Answer 14 · 2023-02-06T15:36:56.000Z

Changed to this and seem to be it works!!!

        for i in range(0, opt.batch_size, opt.batch_size / 2):
            r.append(np.concatenate(change[i:i + opt.batch_size / 2], axis=1))
            r.append(np.concatenate(change_s[i:i + opt.batch_size / 2], axis=1))
            r.append(np.concatenate(target[i:i + opt.batch_size / 2], axis=1))
            r.append(np.concatenate(source[i:i + opt.batch_size / 2], axis=1))

But with this is it works too

        for i in range(0, opt.batch_size, opt.batch_size / 2):
            r.append(np.concatenate(change[i:i + 5], axis=1))
            r.append(np.concatenate(change_s[i:i + 5], axis=1))
            r.append(np.concatenate(target[i:i + 5], axis=1))
            r.append(np.concatenate(source[i:i + 5], axis=1))

@felixrosberg thank you very much for taking the time to resolve this issue! I would still like to ask the last two questions and after that close this topic as solved.
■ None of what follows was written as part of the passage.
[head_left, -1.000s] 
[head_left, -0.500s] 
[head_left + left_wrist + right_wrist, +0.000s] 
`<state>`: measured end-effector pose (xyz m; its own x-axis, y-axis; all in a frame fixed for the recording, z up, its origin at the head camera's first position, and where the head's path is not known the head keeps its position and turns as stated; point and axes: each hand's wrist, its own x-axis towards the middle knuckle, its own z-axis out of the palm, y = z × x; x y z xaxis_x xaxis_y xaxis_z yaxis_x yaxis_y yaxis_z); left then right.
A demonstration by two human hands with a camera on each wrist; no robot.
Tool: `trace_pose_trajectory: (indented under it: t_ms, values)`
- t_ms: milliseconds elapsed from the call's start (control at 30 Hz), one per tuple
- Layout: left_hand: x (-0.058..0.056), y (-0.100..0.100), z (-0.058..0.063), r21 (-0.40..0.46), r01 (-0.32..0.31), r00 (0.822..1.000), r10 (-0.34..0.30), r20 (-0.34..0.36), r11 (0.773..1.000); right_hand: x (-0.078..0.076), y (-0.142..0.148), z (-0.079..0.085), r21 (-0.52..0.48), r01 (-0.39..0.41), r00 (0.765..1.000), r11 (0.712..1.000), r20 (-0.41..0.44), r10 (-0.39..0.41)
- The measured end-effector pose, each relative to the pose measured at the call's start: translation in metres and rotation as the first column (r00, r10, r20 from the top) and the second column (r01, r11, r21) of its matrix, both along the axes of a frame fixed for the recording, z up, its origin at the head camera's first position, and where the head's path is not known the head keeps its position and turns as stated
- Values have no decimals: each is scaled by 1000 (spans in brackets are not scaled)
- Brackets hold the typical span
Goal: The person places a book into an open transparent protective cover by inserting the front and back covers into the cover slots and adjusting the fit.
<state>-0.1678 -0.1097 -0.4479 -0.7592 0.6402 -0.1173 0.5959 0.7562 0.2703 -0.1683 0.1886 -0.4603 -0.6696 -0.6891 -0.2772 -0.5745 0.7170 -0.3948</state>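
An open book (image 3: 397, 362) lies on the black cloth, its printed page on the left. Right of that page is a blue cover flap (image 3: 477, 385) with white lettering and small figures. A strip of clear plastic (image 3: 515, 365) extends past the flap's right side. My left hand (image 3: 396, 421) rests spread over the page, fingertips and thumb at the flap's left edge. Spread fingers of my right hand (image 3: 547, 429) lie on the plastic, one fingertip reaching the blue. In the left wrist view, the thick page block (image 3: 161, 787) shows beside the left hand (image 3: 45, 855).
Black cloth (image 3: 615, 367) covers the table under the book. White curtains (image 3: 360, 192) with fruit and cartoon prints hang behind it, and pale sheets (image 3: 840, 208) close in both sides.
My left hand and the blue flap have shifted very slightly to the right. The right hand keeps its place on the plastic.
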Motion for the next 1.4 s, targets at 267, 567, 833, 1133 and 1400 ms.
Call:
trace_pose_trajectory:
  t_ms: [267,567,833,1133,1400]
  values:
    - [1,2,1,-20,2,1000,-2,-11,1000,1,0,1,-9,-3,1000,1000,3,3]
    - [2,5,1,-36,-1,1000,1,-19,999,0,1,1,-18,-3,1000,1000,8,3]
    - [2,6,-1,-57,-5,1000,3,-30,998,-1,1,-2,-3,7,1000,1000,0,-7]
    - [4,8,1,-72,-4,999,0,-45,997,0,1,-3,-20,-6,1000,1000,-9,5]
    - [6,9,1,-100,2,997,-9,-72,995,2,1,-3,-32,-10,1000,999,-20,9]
- Which one of the ones I wrote above is correct if they both work? Somewhere else in the code you need to change the values that are tied to the number batch_size 10 so that there is a correct training?
  For example, in tf.summary.image(category + 'samples', np.expand_dims(c1, axis=0), step=iteration, max_outputs=10)
  or eval_dataset = iter(get_tf_dataset(opt.eval_dir, opt.image_size, 10, repeat=True))
- Please write a command for training FaceDancer_config_c_HQ.h5 model!

Answer 15 · 2023-02-09T08:04:21.000Z

Hey, no problem mate!

I have to actually make a sanity check and test this to make sure what is correct. The log_image function is suppose to stitch the results into a single image grid. The dimensions should be related to the batch size.
The command that should match the hyperparamters and architecture for FaceDancer_config_c_HQ.h5 should be:
´´´shell
python train.py --mapping_size=256 --data_dir="C:/path/to/tfrecords/train/vgg_ls3dx4_train_-of-.records" --eval_dir="C:/path/to/tfrecords/validation/vgg_ls3dx4_validation_-of-.records"
´´´

Of course, you have to change the paths of data_dir to your own. Rest of the parameters should be the default value. This command also assume the name and location of ArcFace and ExpressionEmbedder is as described in the README.